May 2011 – Berkshire Vocational Trainees


Endodontic Case Reviews with Vocational Trainee/Foundation Dentists on the Berkshire Scheme

On 26.5.11, I had the pleasure of spending time with the 12 impressive new dental graduates participating in the Berkshire Dental Foundation training scheme. Each had assembled a detailed report pertaining to an endodontic case that they had treated in their foundation year. I had scrutinised these cases in advance and so was able to spend some time with each graduate asking questions and seeking clarification on some points of interest (or contention) that their cases raised.

I was pleased to see that they were all of a very good standard, some exceptional. It struck me as a shame that not enough people would get to see these examples of high class, technically skilled procedures all executed on the NHS. Moreover the graduates later reflected upon the with abundant insight. The inflammatory, and in my opinion slightly trashy, television show broadcast on Channel 4 earlier that week would have you believe that molar root-canal treatment was never offered on the NHS let alone performed with elan.

I enjoyed passing on what pointers I could in the brief time allocated to each dentist but found myself repeating the same things on a number of occasions so after the session I wanted to let the graduates know what aspects were common to nearly all of the cases, both good and bad, so here goes.



Clinical exam

The pre-operative collection of clinical information was excellent. If the graduates can continue to practice with such a holistic attention to detail they will stand themselves in good stead.

Radiographic exam

This was poor. The American Association of Endodontists as well as the Royal College of Surgeons in England (page eight) give guidance on the pre-operative assessment of endodontic treatment complexity. The RCS guide was evaluated in British Dental Journal (Vol 26 pg 202 in 2007). Both hinge on the assessment of canal patency and canal curvature and not one graduate commented on either!!!

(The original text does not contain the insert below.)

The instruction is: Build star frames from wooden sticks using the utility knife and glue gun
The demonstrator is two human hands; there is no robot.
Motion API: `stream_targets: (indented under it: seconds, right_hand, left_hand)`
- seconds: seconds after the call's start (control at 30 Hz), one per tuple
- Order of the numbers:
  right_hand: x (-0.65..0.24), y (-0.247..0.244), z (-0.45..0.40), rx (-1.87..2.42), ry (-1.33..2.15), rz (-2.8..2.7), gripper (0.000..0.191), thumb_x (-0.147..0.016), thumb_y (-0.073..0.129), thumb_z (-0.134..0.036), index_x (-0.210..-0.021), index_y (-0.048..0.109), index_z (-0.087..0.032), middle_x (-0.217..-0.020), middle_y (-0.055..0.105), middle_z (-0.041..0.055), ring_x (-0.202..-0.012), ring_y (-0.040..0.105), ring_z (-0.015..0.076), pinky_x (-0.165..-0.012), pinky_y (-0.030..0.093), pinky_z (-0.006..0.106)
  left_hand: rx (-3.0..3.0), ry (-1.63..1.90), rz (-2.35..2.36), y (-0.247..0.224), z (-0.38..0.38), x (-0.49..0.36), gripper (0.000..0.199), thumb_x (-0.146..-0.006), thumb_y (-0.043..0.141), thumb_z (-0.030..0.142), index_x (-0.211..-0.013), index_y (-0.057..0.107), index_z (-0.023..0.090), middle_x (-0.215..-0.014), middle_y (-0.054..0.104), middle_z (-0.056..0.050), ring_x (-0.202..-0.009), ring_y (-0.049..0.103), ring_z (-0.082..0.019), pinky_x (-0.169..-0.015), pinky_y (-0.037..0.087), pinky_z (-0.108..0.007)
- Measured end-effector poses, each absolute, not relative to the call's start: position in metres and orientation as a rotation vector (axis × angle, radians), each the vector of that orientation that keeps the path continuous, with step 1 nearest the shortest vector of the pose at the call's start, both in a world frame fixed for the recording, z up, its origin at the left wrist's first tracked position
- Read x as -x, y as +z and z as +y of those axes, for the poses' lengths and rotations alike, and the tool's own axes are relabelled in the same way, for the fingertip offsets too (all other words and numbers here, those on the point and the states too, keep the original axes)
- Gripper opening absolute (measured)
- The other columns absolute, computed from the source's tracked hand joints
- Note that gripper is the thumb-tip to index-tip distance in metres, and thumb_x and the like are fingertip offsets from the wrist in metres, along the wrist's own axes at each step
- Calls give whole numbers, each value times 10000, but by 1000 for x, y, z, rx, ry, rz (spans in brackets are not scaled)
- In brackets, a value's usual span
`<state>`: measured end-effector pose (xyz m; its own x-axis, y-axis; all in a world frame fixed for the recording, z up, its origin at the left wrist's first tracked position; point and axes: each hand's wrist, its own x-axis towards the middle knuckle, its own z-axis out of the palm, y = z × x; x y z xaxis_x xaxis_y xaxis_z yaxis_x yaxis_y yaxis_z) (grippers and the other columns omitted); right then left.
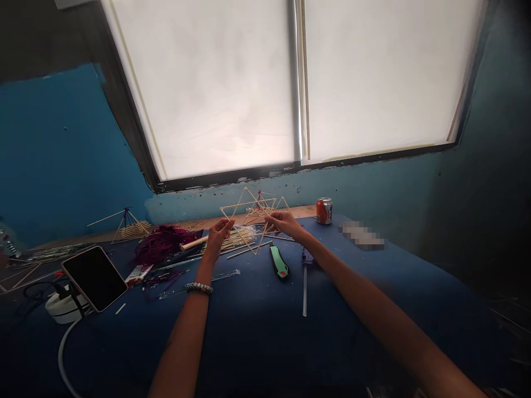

Judgement of these aspects will help inform the General Practitioners decision whether to perform the root canal treatment themselves or refer to an endodontist.


Some of the diagnoses were probably inaccurate. Of course I was not there at the time of the patient examinations but I suspect most were cases of irreversible pulpitis. This is not an easy diagnosis to make as a new graduate as it involves ‘condemning’ a ‘vital’ tooth to root canal treatment and so takes some guts and consequently I was impressed with all those who included it in their report.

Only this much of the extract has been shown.